Work request: Of the entries below, return only those lines from the line with "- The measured" to the line with "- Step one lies", exactly, both included.

Given information:
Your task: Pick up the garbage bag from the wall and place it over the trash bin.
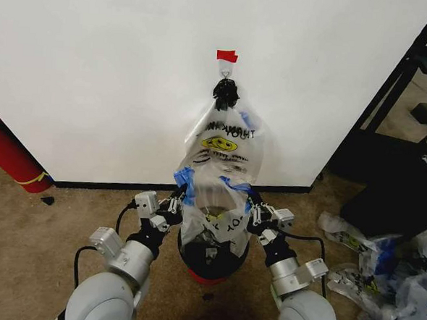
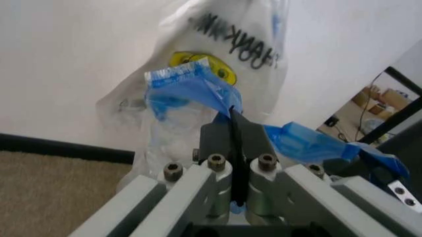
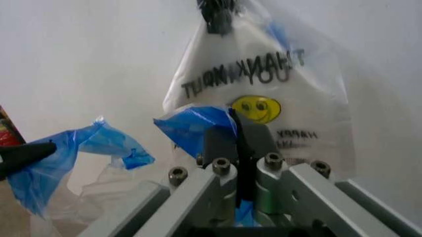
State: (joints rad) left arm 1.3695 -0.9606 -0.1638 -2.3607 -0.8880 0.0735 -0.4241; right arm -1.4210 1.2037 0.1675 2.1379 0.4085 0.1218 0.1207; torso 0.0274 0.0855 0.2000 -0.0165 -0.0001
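Both arms are out front, low over the carpet, one on each side of the bin point(image 1: 211, 265). The left gripper point(image 1: 176, 201) is pinched tight on a blue patch at the bag's point(image 1: 213, 196) left edge; in the left wrist view its jaws are pressed together with the blue film point(image 2: 191, 89) sticking out past the tips. The right gripper point(image 1: 252, 206) is the same deal on the other side, clamped on the blue edge, and the right wrist view shows its jaws closed flat with a blue flap point(image 3: 191, 123) caught between them. So the bag is stretched between the two grippers, its mouth held just above the bin's rim, hanging down over the top of the bin, which sits on the floor right by the wall point(image 1: 95, 73). Behind it, the smiley bag point(image 1: 226, 139) with the THANK YOU print hangs from the hook point(image 1: 225, 72) under a bit of red tape point(image 1: 227, 56). Off to the left against the wall leans a red cylinder point(image 1: 7, 151), and a heap of more bags point(image 1: 381, 272) lies on the floor to the right.
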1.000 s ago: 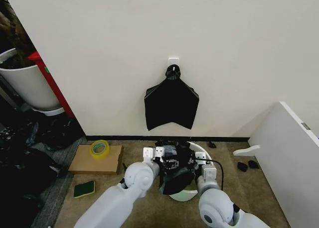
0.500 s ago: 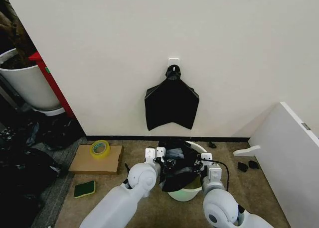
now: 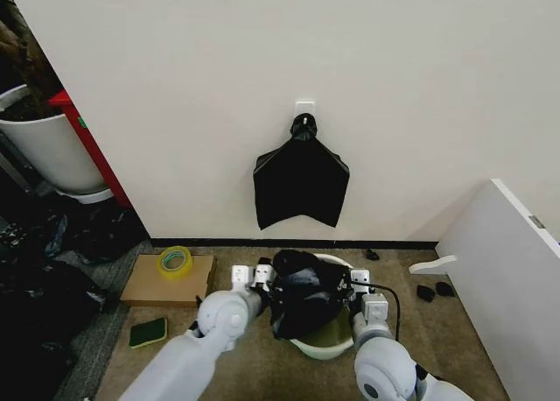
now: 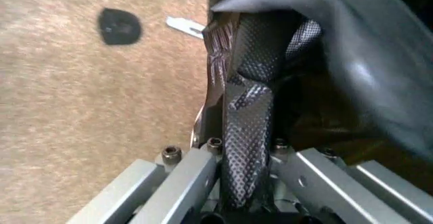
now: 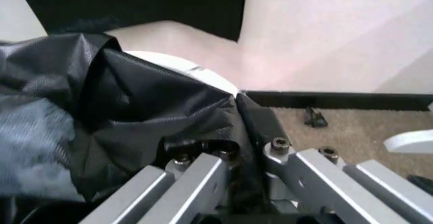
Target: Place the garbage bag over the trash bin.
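Crinkled black garbage bag bunched over the white trash bin

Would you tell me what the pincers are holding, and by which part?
Both hold the garbage bag above the trash bin: left pincer and right pincer each pinch its edge on their own side.

Both arms are smooth, rounded shells in a pale grey-white finish, swelling into ball-shaped joints near the wrists. The left gripper and right gripper end in small white blocky housings with dark square marks. A thin black cable loops off the right wrist. Close up, the fingers are flat bars of brushed silver metal, fastened with small hex-head screws.
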Robot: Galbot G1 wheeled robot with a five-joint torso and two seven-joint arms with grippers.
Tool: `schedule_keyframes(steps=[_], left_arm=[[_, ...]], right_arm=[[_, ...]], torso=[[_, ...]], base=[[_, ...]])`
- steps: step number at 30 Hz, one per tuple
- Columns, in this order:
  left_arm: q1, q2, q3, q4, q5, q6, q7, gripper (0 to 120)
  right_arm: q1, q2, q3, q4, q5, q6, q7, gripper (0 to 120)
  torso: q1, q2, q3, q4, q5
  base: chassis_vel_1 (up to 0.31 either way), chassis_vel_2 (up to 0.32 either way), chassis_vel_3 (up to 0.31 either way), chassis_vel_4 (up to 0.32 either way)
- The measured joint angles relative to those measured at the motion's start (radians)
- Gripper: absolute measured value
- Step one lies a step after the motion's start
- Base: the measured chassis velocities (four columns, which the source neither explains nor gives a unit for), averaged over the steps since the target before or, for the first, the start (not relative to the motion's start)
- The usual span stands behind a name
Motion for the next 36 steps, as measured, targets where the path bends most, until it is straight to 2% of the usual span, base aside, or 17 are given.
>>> schedule_keyframes(steps=[4, 10, 12, 14, 19, 22, 28, 30, 36], left_arm=[[0.027, 0.020, -0.038, -0.013, 0.044, -0.029, 0.047, 0], [0.103, 0.064, -0.063, -0.042, 0.246, -0.109, 0.253, 0], [0.110, 0.069, -0.065, -0.046, 0.264, -0.113, 0.265, 0], [0.142, 0.094, -0.071, -0.064, 0.338, -0.142, 0.308, 0], [0.171, 0.119, -0.080, -0.093, 0.379, -0.191, 0.338, 0], [0.187, 0.146, -0.093, -0.118, 0.397, -0.249, 0.370, 0], [0.184, 0.158, -0.143, -0.130, 0.367, -0.319, 0.397, 0], [0.166, 0.158, -0.183, -0.125, 0.333, -0.380, 0.404, 0], [0.150, 0.162, -0.207, -0.113, 0.312, -0.405, 0.412, 0]], right_arm=[[0.005, 0.002, 0.001, -0.006, -0.016, 0.064, -0.037, 0], [0.008, 0.000, 0.030, -0.024, -0.041, 0.247, -0.154, 0], [0.008, -0.001, 0.035, -0.028, -0.041, 0.263, -0.165, 0], [0.017, -0.003, 0.066, -0.053, -0.043, 0.308, -0.194, 0], [0.021, -0.007, 0.096, -0.074, -0.037, 0.290, -0.172, 0], [0.011, -0.018, 0.112, -0.085, -0.031, 0.239, -0.129, 0], [-0.012, -0.031, 0.103, -0.082, -0.010, 0.198, -0.099, 0], [-0.027, -0.037, 0.084, -0.062, 0.017, 0.180, -0.094, 0], [-0.030, -0.041, 0.066, -0.039, 0.057, 0.174, -0.103, 0]], torso=[[0.000, 0.000, 0.000, 0.0000, -0.0001], [0.000, 0.000, 0.000, -0.0001, -0.0001], [0.000, 0.000, 0.000, -0.0001, -0.0001], [0.000, 0.000, 0.000, 0.0002, 0.0000], [0.000, 0.000, 0.000, 0.0001, 0.0001], [0.000, 0.000, 0.000, 0.0001, 0.0001], [0.000, 0.000, 0.000, -0.0001, 0.0001], [0.000, 0.000, 0.000, 0.0000, 0.0001], [0.000, 0.000, 0.000, -0.0002, 0.0001]], base=[[0.000, 0.000, 0.000, 0.000], [0.000, 0.000, 0.000, 0.000], [0.000, 0.000, 0.000, 0.000], [0.000, 0.000, 0.000, 0.000], [0.000, 0.000, 0.000, 0.000], [0.000, 0.000, 0.000, 0.000], [0.000, 0.000, 0.000, 0.000], [0.000, 0.000, 0.000, 0.000], [0.000, 0.000, 0.000, 0.000]])
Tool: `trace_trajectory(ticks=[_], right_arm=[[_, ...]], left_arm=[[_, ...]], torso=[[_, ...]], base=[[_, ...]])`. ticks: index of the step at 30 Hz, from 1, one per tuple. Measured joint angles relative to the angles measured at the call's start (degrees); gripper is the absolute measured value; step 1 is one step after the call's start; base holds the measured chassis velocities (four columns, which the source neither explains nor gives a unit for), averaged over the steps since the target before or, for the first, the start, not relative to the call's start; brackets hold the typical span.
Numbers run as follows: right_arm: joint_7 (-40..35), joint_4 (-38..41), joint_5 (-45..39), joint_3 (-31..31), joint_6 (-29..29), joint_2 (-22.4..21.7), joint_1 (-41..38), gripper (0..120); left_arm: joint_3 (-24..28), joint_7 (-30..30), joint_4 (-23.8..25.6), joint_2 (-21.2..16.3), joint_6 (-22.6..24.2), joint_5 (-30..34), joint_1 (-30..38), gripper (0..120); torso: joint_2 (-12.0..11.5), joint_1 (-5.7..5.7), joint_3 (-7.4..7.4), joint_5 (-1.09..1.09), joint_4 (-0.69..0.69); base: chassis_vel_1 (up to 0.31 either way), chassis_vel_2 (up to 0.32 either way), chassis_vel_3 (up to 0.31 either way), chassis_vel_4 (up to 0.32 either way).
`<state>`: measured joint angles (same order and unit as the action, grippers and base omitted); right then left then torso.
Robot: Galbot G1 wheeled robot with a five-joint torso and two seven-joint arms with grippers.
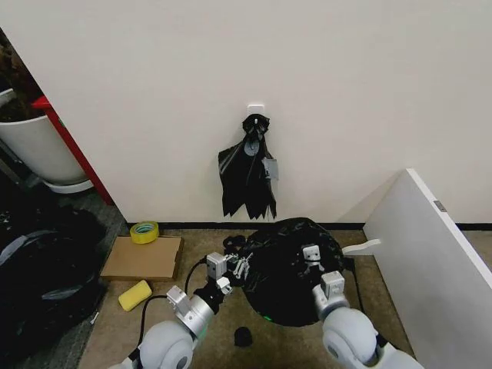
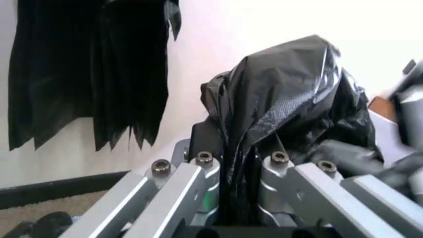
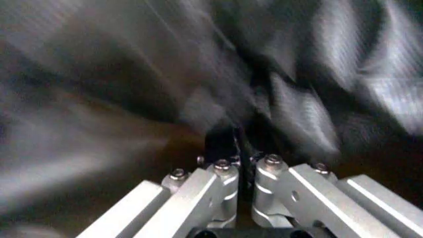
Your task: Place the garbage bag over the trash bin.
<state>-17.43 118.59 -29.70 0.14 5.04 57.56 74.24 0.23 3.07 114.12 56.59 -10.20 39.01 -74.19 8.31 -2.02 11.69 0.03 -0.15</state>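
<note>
Two tools clamp garbage bag [image 1: 288, 269], draped over trash bin on floor by wall: left tool [image 1: 244, 267] pinches bag's left edge, right tool [image 1: 311, 257] closed on plastic at right side.

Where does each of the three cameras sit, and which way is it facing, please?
Head view: on the robot's head, looking down and forward at the garbage bag by the wall; both arms show, the left gripper and right gripper at the bag.
Left wrist view: on the left wrist, facing the wall; its fingers pinch the bag.
Right wrist view: on the right wrist, pressed close against black plastic, fingers closed on it.
Shared: the bag draped over the bin.
</note>
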Motion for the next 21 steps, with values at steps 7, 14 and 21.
trace_trajectory(ticks=[7, 14, 21], right_arm=[[3.85, -1.01, -0.61, -0.27, -4.08, 1.56, -1.67, 0], [-4.52, -6.53, 4.07, -1.96, 3.98, 3.82, -5.33, 0], [-6.48, -9.53, 8.30, -2.09, 5.87, 3.94, -6.34, 0]], left_arm=[[0.02, -0.16, -0.16, 0.14, -0.01, 0.08, -0.06, 5], [0.02, -0.18, 0.97, -0.15, 0.10, 0.09, -0.79, 5], [-0.12, -0.21, 1.49, -0.39, 0.12, 0.01, -1.22, 5]], torso=[[0.00, 0.00, 0.00, -0.01, 0.00], [0.00, 0.00, 0.00, 0.00, 0.01], [0.00, 0.00, 0.00, 0.01, 0.01]], base=[[0.000, 0.000, 0.000, 0.000], [0.000, 0.000, 0.000, 0.000], [0.000, 0.000, 0.000, 0.000]])
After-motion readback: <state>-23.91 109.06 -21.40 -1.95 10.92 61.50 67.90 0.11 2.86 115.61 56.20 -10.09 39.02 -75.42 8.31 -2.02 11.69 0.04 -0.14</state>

Task response:
- The measured joint angles relative to those measured at the motion's start (radians)
- Gripper: absolute measured value
- Step one lies a step after the motion's start

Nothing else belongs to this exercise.